#### WHAT THE TASK ASKS:
Gather the lines below that include the string "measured", copying each in full.

▽

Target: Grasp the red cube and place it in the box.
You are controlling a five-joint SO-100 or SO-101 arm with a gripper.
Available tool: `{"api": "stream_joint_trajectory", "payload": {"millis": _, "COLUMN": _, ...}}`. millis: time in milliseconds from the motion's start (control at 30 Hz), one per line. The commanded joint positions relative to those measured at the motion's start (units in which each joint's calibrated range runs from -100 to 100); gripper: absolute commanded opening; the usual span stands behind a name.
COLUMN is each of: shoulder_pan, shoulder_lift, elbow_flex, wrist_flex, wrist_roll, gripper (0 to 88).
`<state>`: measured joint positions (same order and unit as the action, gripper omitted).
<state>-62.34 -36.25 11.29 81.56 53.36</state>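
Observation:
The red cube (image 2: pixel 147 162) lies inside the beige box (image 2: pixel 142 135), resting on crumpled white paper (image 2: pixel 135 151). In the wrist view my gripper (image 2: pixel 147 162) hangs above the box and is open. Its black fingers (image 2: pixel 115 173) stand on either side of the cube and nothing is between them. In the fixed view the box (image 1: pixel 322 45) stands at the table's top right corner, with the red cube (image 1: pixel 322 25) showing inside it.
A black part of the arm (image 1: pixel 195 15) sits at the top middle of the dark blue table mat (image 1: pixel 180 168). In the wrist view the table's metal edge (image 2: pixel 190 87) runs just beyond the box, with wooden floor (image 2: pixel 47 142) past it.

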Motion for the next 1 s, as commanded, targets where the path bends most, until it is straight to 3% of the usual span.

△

#### TASK OUTPUT:
Available tool: `{"api": "stream_joint_trajectory", "payload": {"millis": _, "COLUMN": _, ...}}`. millis: time in milliseconds from the motion's start (control at 30 Hz), one per line. The commanded joint positions relative to those measured at the motion's start (units in which each joint's calibrated range runs from -100 to 100); gripper: absolute commanded opening; the usual span stands behind a name.
`<state>`: measured joint positions (same order and unit as the action, gripper omitted).

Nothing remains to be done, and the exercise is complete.